Would you retype all of these records exactly?

Excerpts from a dataset:
Segment Open

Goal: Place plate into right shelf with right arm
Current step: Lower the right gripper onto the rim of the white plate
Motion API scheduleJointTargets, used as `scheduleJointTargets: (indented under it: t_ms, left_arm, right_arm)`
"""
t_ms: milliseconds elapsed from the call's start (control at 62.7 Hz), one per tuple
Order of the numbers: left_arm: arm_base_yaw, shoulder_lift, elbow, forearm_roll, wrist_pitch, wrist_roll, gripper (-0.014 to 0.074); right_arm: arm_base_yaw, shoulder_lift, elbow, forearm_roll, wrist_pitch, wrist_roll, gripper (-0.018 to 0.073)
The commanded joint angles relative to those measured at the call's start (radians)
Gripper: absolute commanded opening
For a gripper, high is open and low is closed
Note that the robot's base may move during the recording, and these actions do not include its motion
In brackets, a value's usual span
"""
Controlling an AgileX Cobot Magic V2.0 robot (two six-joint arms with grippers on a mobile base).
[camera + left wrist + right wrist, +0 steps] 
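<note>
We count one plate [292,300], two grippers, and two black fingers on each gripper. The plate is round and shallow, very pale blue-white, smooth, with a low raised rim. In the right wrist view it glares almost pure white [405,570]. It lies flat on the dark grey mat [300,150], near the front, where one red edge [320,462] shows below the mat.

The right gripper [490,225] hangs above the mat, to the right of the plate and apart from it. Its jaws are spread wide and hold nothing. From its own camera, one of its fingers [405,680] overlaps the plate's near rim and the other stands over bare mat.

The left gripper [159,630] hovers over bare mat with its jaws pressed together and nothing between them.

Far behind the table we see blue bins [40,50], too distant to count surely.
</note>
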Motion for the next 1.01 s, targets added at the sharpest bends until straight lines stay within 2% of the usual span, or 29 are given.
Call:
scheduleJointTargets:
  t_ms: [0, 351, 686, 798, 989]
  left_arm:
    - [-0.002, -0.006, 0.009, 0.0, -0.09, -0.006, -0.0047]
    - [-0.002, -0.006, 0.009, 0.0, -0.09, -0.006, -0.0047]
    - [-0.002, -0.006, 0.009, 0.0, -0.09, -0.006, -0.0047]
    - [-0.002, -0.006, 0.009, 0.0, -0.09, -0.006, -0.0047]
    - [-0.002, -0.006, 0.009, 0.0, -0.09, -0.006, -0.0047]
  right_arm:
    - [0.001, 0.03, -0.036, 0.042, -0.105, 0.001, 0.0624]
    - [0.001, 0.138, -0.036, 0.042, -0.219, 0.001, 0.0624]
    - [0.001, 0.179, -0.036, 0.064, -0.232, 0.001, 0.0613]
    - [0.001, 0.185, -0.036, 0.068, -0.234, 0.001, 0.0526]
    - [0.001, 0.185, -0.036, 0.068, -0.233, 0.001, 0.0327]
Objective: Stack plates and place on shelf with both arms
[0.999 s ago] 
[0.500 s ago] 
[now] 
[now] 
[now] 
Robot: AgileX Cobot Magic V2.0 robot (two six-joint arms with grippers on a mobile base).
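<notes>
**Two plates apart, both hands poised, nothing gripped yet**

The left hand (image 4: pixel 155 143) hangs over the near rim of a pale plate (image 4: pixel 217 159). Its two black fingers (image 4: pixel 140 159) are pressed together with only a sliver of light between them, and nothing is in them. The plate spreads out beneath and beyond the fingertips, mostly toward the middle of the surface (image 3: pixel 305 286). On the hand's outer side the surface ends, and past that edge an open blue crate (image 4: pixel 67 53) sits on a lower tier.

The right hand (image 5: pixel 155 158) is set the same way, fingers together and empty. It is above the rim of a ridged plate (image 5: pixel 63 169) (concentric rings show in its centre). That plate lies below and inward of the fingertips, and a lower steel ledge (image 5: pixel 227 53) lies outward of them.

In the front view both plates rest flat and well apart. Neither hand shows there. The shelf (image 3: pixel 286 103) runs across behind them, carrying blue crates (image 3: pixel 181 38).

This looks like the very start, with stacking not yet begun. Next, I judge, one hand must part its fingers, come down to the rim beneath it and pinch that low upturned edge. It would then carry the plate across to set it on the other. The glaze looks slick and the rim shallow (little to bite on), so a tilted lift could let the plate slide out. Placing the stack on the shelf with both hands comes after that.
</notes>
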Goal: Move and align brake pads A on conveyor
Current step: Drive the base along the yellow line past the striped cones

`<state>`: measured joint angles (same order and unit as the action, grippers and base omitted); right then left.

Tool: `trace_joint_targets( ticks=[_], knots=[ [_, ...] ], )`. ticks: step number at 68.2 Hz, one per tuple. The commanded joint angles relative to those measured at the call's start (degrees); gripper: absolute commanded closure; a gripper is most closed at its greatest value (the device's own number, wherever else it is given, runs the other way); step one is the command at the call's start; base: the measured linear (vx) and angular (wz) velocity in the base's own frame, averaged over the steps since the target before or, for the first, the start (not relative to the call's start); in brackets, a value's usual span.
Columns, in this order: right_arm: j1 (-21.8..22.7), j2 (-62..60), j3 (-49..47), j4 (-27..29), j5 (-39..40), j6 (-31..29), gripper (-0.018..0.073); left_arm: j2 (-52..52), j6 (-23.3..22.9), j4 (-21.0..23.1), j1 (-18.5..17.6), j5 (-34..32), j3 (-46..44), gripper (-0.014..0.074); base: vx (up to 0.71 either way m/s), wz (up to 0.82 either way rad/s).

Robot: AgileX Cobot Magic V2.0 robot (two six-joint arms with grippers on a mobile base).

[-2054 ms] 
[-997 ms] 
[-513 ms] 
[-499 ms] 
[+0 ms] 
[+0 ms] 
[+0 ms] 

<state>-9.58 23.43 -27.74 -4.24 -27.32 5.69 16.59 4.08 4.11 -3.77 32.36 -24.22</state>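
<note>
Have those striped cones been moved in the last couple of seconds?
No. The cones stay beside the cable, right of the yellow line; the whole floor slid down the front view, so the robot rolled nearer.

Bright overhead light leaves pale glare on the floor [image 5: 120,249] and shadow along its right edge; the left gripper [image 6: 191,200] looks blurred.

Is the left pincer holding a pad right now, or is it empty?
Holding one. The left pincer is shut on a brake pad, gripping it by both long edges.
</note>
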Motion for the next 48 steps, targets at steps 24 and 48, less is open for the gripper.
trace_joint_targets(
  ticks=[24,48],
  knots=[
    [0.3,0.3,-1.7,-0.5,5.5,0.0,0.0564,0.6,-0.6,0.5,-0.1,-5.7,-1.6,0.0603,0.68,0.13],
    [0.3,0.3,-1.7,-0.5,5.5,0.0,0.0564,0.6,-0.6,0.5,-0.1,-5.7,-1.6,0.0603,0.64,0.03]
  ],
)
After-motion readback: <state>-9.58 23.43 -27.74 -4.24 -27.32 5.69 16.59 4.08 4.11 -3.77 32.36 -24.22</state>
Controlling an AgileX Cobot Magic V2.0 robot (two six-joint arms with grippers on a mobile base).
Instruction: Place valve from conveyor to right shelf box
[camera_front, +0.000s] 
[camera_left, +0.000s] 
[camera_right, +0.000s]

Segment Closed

# [Written answer]
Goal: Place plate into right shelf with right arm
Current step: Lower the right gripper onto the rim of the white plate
Motion API scheduleJointTargets, used as `scheduleJointTargets: (indented under it: t_ms, left_arm, right_arm)`
"""
t_ms: milliseconds elapsed from the call's start (control at 62.7 Hz), one per tuple
Order of the numbers: left_arm: arm_base_yaw, shoulder_lift, elbow, forearm_roll, wrist_pitch, wrist_roll, gripper (-0.014 to 0.074); right_arm: arm_base_yaw, shoulder_lift, elbow, forearm_roll, wrist_pitch, wrist_roll, gripper (-0.018 to 0.073)
The commanded joint angles relative to those measured at the call's start (radians)
Gripper: absolute commanded opening
For a gripper, high is open and low is closed
Note that the robot's base may move during the recording, and these actions do not include its motion
In brackets, a value's usual span
"""
Controlling an AgileX Cobot Magic V2.0 robot (two six-joint arms with grippers on a mobile base).
[camera + left wrist + right wrist, +0 steps] 
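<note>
We count one plate [292,300], two grippers, and two black fingers on each gripper. The plate is round and shallow, very pale blue-white, smooth, with a low raised rim. In the right wrist view it glares almost pure white [405,570]. It lies flat on the dark grey mat [300,150], near the front, where one red edge [320,462] shows below the mat.

The right gripper [490,225] hangs above the mat, to the right of the plate and apart from it. Its jaws are spread wide and hold nothing. From its own camera, one of its fingers [405,680] overlaps the plate's near rim and the other stands over bare mat.

The left gripper [159,630] hovers over bare mat with its jaws pressed together and nothing between them.

Far behind the table we see blue bins [40,50], too distant to count surely.
</note>
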Motion for the next 1.01 s, targets added at the sharpest bends until straight lines stay within 2% of the usual span, or 29 are given.
Call:
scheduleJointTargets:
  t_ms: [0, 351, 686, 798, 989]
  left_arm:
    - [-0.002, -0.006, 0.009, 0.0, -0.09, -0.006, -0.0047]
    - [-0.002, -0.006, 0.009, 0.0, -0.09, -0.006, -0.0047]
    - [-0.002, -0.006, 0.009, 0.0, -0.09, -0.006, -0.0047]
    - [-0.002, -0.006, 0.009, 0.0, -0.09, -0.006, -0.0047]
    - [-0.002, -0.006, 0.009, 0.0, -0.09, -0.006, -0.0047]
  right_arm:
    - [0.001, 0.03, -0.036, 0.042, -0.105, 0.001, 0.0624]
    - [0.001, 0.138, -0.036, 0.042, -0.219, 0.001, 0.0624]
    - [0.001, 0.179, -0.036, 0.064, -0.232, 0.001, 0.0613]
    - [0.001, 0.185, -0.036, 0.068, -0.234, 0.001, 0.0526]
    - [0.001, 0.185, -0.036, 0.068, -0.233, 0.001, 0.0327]
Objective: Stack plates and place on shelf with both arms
[0.999 s ago] 
[0.500 s ago] 
[now] 
[now] 
[now] 
Robot: AgileX Cobot Magic V2.0 robot (two six-joint arms with grippers on a mobile base).
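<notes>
**Two plates apart, both hands poised, nothing gripped yet**

The left hand (image 4: pixel 155 143) hangs over the near rim of a pale plate (image 4: pixel 217 159). Its two black fingers (image 4: pixel 140 159) are pressed together with only a sliver of light between them, and nothing is in them. The plate spreads out beneath and beyond the fingertips, mostly toward the middle of the surface (image 3: pixel 305 286). On the hand's outer side the surface ends, and past that edge an open blue crate (image 4: pixel 67 53) sits on a lower tier.

The right hand (image 5: pixel 155 158) is set the same way, fingers together and empty. It is above the rim of a ridged plate (image 5: pixel 63 169) (concentric rings show in its centre). That plate lies below and inward of the fingertips, and a lower steel ledge (image 5: pixel 227 53) lies outward of them.

In the front view both plates rest flat and well apart. Neither hand shows there. The shelf (image 3: pixel 286 103) runs across behind them, carrying blue crates (image 3: pixel 181 38).

This looks like the very start, with stacking not yet begun. Next, I judge, one hand must part its fingers, come down to the rim beneath it and pinch that low upturned edge. It would then carry the plate across to set it on the other. The glaze looks slick and the rim shallow (little to bite on), so a tilted lift could let the plate slide out. Placing the stack on the shelf with both hands comes after that.
</notes>
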Goal: Move and align brake pads A on conveyor
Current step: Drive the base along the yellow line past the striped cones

`<state>`: measured joint angles (same order and unit as the action, grippers and base omitted); right then left.

Tool: `trace_joint_targets( ticks=[_], knots=[ [_, ...] ], )`. ticks: step number at 68.2 Hz, one per tuple. The commanded joint angles relative to those measured at the call's start (degrees); gripper: absolute commanded closure; a gripper is most closed at its greatest value (the device's own number, wherever else it is given, runs the other way); step one is the command at the call's start; base: the measured linear (vx) and angular (wz) velocity in the base's own frame, averaged over the steps since the target before or, for the first, the start (not relative to the call's start); in brackets, a value's usual span.
Columns, in this order: right_arm: j1 (-21.8..22.7), j2 (-62..60), j3 (-49..47), j4 (-27..29), j5 (-39..40), j6 (-31..29), gripper (-0.018..0.073); left_arm: j2 (-52..52), j6 (-23.3..22.9), j4 (-21.0..23.1), j1 (-18.5..17.6), j5 (-34..32), j3 (-46..44), gripper (-0.014..0.074); base: vx (up to 0.71 either way m/s), wz (up to 0.82 either way rad/s).

Robot: AgileX Cobot Magic V2.0 robot (two six-joint arms with grippers on a mobile base).

[-2054 ms] 
[-997 ms] 
[-513 ms] 
[-499 ms] 
[+0 ms] 
[+0 ms] 
[+0 ms] 

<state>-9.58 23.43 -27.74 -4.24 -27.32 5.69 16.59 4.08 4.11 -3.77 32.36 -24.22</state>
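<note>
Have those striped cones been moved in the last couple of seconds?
No. The cones stay beside the cable, right of the yellow line; the whole floor slid down the front view, so the robot rolled nearer.

Bright overhead light leaves pale glare on the floor [image 5: 120,249] and shadow along its right edge; the left gripper [image 6: 191,200] looks blurred.

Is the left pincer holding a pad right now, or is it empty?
Holding one. The left pincer is shut on a brake pad, gripping it by both long edges.
</note>
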Motion for the next 48 steps, targets at steps 24 and 48, less is open for the gripper.
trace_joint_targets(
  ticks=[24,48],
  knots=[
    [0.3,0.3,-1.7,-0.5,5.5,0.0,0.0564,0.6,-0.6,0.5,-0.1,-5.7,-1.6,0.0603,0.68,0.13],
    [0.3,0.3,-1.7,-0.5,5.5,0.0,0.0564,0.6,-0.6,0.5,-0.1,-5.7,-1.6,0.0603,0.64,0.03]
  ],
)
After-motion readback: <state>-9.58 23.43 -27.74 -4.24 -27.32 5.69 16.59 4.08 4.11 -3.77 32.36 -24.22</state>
Controlling an AgileX Cobot Magic V2.0 robot (two six-joint arms with grippers on a mobile base).
Instruction: Place valve from conveyor to right shelf box
[camera_front, +0.000s] 
[camera_left, +0.000s] 
[camera_right, +0.000s]

The answer requires nothing further.